Step 4: Identify the Cause
Once the oven has cooled, inspect it to find the source of the smoke:
Most Common Causes of Oven Smoking
- Food drips on the oven floor or heating element: The most common cause. Grease or food that has dripped burns when the oven heats up.
- Grease build-up on oven walls or door: Accumulated grease from previous cooking sessions burns at high temperatures.
- New oven burning off manufacturing residue: Brand new ovens often smoke during the first 1–2 uses as protective coatings and manufacturing oils burn off. This is normal and temporary.
- Food touching the heating element: If food or a pan is too close to or touching the top or bottom element, it will smoke and burn.
- Foil on the oven floor: Foil placed directly on the oven floor can burn and smoke.

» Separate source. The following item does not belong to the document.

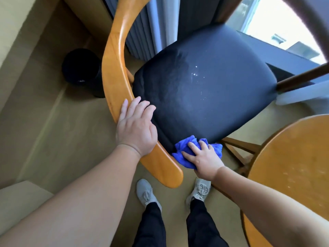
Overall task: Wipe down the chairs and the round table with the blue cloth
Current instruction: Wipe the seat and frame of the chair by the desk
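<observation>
Fingers [193, 146] of the right hand [204, 161] lie spread and nearly straight on the bunched blue microfibre cloth [182, 146], pressing it flat rather than clutching it. The cloth sits on the near edge of the black padded seat [213, 97] of the honey-coloured wooden chair [114, 68], just right of the near end of its curved rail. The left hand [136, 125] rests palm down on that rail, its fingers straight and relaxed, the tips reaching onto the left part of the seat. A damp sheen with a few bright droplets [195, 74] shows near the middle of the seat. The round wooden table [293, 166] stands close by on the right, its rim near the right forearm. On the beige floor to the left, beyond the rail, stands a round black bin [80, 68]. Grey pleated curtains [138, 32] hang at the far side.
</observation>
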Motion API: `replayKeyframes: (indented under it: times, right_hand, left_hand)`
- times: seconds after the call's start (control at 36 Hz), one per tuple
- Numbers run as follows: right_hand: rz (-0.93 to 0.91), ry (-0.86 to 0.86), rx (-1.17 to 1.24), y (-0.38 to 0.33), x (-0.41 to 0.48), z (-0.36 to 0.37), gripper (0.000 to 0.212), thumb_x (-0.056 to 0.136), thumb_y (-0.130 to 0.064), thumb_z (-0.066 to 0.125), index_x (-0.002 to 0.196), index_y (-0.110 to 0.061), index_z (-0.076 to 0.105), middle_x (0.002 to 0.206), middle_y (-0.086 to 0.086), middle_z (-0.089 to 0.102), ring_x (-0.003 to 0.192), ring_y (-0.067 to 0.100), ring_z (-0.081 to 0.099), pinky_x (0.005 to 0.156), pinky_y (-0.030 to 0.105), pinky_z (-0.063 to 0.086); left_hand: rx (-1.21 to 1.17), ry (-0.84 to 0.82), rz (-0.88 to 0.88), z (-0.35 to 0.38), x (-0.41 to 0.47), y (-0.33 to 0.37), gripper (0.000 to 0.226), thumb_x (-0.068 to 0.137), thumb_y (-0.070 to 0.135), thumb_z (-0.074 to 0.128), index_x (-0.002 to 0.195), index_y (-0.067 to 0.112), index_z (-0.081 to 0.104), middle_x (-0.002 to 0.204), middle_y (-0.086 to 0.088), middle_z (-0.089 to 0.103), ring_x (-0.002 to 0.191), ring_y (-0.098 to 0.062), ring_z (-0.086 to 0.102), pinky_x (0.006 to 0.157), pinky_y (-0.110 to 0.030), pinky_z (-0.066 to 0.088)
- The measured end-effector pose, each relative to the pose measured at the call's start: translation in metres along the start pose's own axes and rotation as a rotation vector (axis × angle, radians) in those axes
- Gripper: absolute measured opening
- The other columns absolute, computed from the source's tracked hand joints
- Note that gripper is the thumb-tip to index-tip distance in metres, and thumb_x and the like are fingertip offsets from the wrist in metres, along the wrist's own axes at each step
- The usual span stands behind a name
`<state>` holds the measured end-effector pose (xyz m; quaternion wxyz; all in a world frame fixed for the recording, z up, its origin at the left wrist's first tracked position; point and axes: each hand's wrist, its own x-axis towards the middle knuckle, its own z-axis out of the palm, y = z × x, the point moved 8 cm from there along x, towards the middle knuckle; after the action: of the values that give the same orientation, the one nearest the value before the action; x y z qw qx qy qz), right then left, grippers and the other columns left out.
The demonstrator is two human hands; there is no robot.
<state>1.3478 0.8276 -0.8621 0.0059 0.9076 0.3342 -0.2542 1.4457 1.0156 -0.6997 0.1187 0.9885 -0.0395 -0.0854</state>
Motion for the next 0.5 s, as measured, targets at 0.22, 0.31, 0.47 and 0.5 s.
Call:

- Faulty heating element: If the element itself is damaged or burning out, it may produce smoke. This requires professional repair.
Step 5: Clean the Oven
For smoke caused by grease or food residue, a thorough oven clean will resolve the problem. Once the oven has fully cooled:
- Remove oven racks and wash separately
- Wipe the oven floor, walls, and door with an oven cleaner or a paste of baking soda and water
- Pay particular attention to the area around the heating elements
- Dry thoroughly before using the oven again
Step 6: Test Before Cooking Again
After cleaning, run the oven empty at 200°C (400°F) for 15–20 minutes with the kitchen ventilated. If it smokes again, the cause may be a faulty component requiring professional inspection.
Protect Your Home with a Smoke Detector
A working smoke detector gives you early warning before smoke becomes a serious problem. The First Alert Battery-Operated Smoke Alarm (3-Pack) is reliable and easy to install — place one near the kitchen for the earliest possible warning.
Summary
If your oven is smoking: turn it off, ventilate the kitchen, and identify the cause once it has cooled. Most smoking is caused by food drips or grease build-up and is resolved by cleaning. Heavy black smoke or visible flames require immediate action — treat as an oven fire.